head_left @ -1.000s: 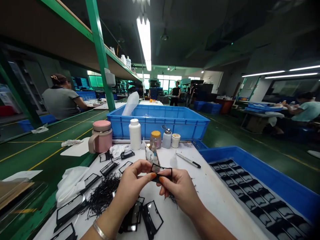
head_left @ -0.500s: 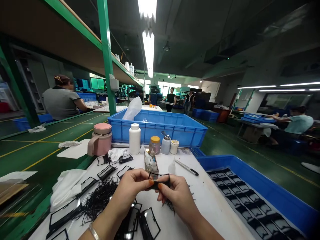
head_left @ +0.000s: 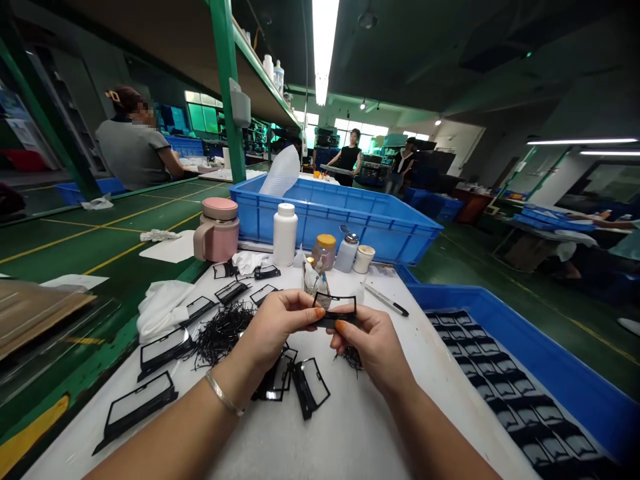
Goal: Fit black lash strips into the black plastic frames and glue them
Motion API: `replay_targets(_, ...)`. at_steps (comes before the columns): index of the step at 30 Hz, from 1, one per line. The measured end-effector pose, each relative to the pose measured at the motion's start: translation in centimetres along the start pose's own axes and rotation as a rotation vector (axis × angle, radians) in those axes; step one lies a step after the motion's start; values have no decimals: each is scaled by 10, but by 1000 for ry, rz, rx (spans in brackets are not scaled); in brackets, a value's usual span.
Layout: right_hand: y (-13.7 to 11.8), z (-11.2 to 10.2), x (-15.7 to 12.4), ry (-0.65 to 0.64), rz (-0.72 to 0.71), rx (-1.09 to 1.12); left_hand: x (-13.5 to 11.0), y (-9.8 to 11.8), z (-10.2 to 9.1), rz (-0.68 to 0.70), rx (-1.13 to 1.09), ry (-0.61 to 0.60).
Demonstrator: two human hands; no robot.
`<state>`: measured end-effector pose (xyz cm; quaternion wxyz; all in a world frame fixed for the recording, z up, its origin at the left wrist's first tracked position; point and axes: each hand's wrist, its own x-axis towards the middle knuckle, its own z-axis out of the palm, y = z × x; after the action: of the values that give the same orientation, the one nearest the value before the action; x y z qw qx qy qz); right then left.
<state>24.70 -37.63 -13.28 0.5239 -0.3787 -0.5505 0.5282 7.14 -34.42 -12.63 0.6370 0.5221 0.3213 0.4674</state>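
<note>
— Far left of the bench first?
— Flat on the white table (head_left: 345, 433): black frames (head_left: 165, 348), a crumpled white cloth (head_left: 163, 303), then a heap of thin black strips (head_left: 220, 333). Behind those, a pink lidded mug (head_left: 217, 230).
— And then?
— Left hand (head_left: 273, 327), bracelet (head_left: 223, 395) on the wrist, just right of the heap. Closed in a pinch, thumb and forefinger on the left end of a small black frame (head_left: 330, 319).
— Held where?
— Up off the table, between the two hands, roughly level, long side across. Under the left wrist, more loose frames (head_left: 310, 390) lying flat.
— Other side of it?
— Right hand (head_left: 375, 343), touching the same small black frame from the right and from below. Thumb, orange nail, pressed on the lower bar; remaining fingers curled in beneath. Narrow grip, nothing spread wide.
— Farther back?
— In a row: white bottle (head_left: 285, 233), amber-capped jar (head_left: 325, 250), dispenser bottle (head_left: 347, 250), small white pot (head_left: 364, 259). Behind the row, a big blue crate (head_left: 350, 220). Near the right hand, up and to its right, a pen (head_left: 386, 300) flat on the table.
— Far right?
— Blue tray (head_left: 550, 353), beside the table, filled with rows of black parts (head_left: 500, 393), well apart from both hands.
</note>
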Motion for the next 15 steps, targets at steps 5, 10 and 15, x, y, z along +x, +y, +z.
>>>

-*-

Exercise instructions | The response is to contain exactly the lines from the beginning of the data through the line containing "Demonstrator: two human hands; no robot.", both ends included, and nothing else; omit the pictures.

Output for this task |
head_left @ -1.000s: 
head_left @ -0.500s: 
head_left @ +0.000s: 
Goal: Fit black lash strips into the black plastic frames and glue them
Motion API: `replay_targets(_, ...)`. at_steps (comes before the columns): index of the step at 30 Hz, from 1, one per line. The measured end-effector pose, each relative to the pose measured at the motion's start: translation in centimetres along the start pose's own axes and rotation as a rotation vector (axis × angle, radians) in those axes; step one lies a step after the motion's start; values have no decimals: each is scaled by 10, but by 1000 for ry, rz, rx (spans in brackets are not scaled); in brackets, a value's usual span.
Layout: right_hand: y (-13.7 to 11.8), z (-11.2 to 10.2), x (-15.7 to 12.4), ry (-0.65 to 0.64), rz (-0.72 to 0.71), rx (-1.09 to 1.12); left_hand: x (-13.5 to 11.0), y (-9.8 to 11.8), z (-10.2 to 9.1), rz (-0.68 to 0.70), rx (-1.13 to 1.09), ry (-0.61 to 0.60).
Demonstrator: two human hands; no robot.

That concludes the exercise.